DATASET EXTRACT:

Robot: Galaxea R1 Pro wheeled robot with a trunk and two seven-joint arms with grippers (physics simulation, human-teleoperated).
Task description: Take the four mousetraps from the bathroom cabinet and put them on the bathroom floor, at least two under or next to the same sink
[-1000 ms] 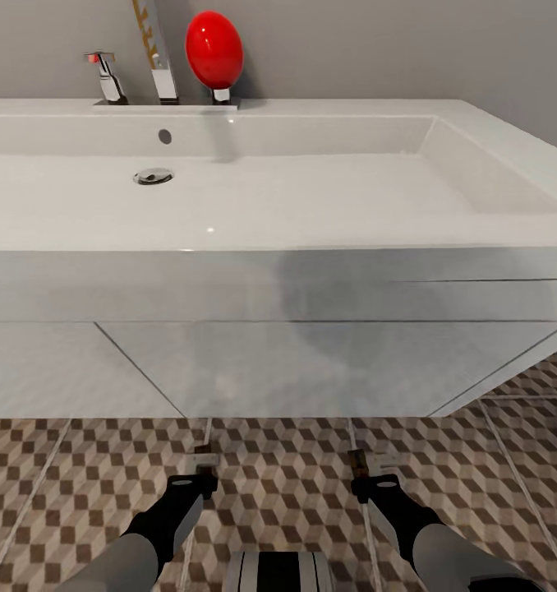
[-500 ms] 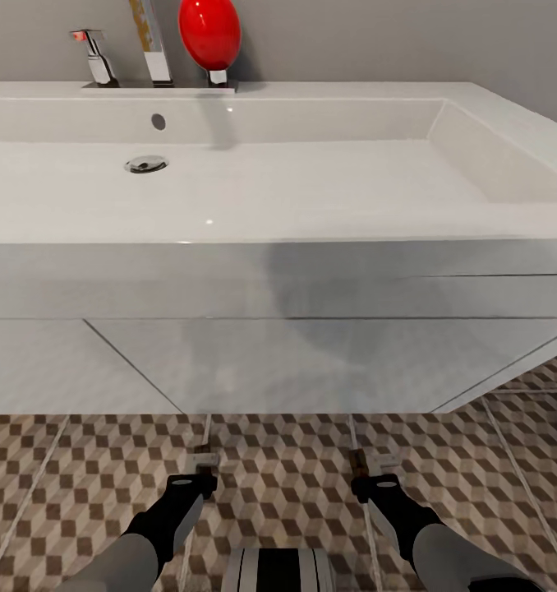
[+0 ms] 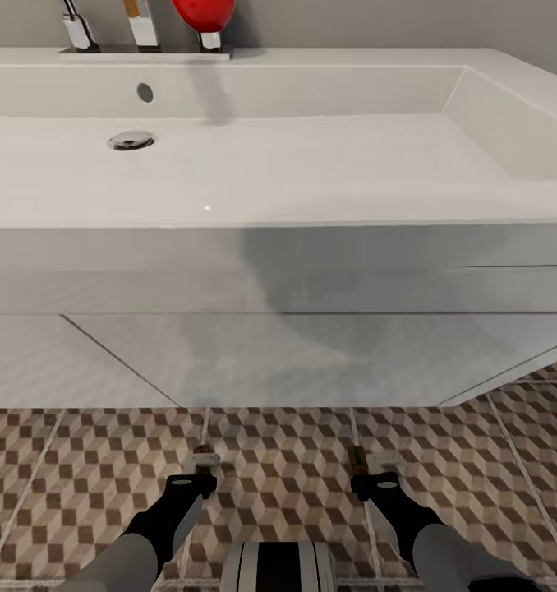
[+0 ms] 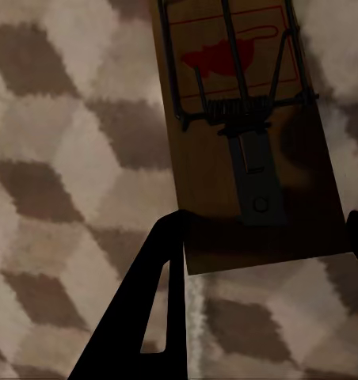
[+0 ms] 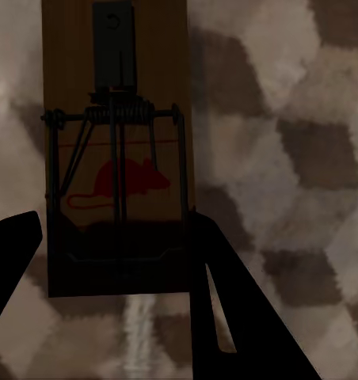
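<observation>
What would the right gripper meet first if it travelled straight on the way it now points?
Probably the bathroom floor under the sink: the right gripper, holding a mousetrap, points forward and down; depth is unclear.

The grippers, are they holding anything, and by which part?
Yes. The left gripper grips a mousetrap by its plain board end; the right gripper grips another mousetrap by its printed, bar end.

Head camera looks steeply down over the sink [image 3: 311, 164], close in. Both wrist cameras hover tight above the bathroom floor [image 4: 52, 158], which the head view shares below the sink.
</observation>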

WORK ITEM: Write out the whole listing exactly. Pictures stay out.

SOLUTION TO THIS EXERCISE:
Robot: Galaxea R1 Pro wheeled robot with a trunk and two seven-joint arms with grippers (physics simulation, human-teleoperated).
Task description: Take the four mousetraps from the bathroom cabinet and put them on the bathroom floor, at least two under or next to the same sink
[-1000 ms] 
[-500 ms] 
[+0 ms] 
[+0 ms] 
[+0 ms] 
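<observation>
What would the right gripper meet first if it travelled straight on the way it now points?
Probably the bathroom floor under the sink: the right gripper, holding a mousetrap, points forward and down; depth is unclear.

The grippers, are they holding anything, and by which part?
Yes. The left gripper grips a mousetrap by its plain board end; the right gripper grips another mousetrap by its printed, bar end.

Head camera looks steeply down over the sink [image 3: 311, 164], close in. Both wrist cameras hover tight above the bathroom floor [image 4: 52, 158], which the head view shares below the sink.
</observation>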

This exercise requires no further work.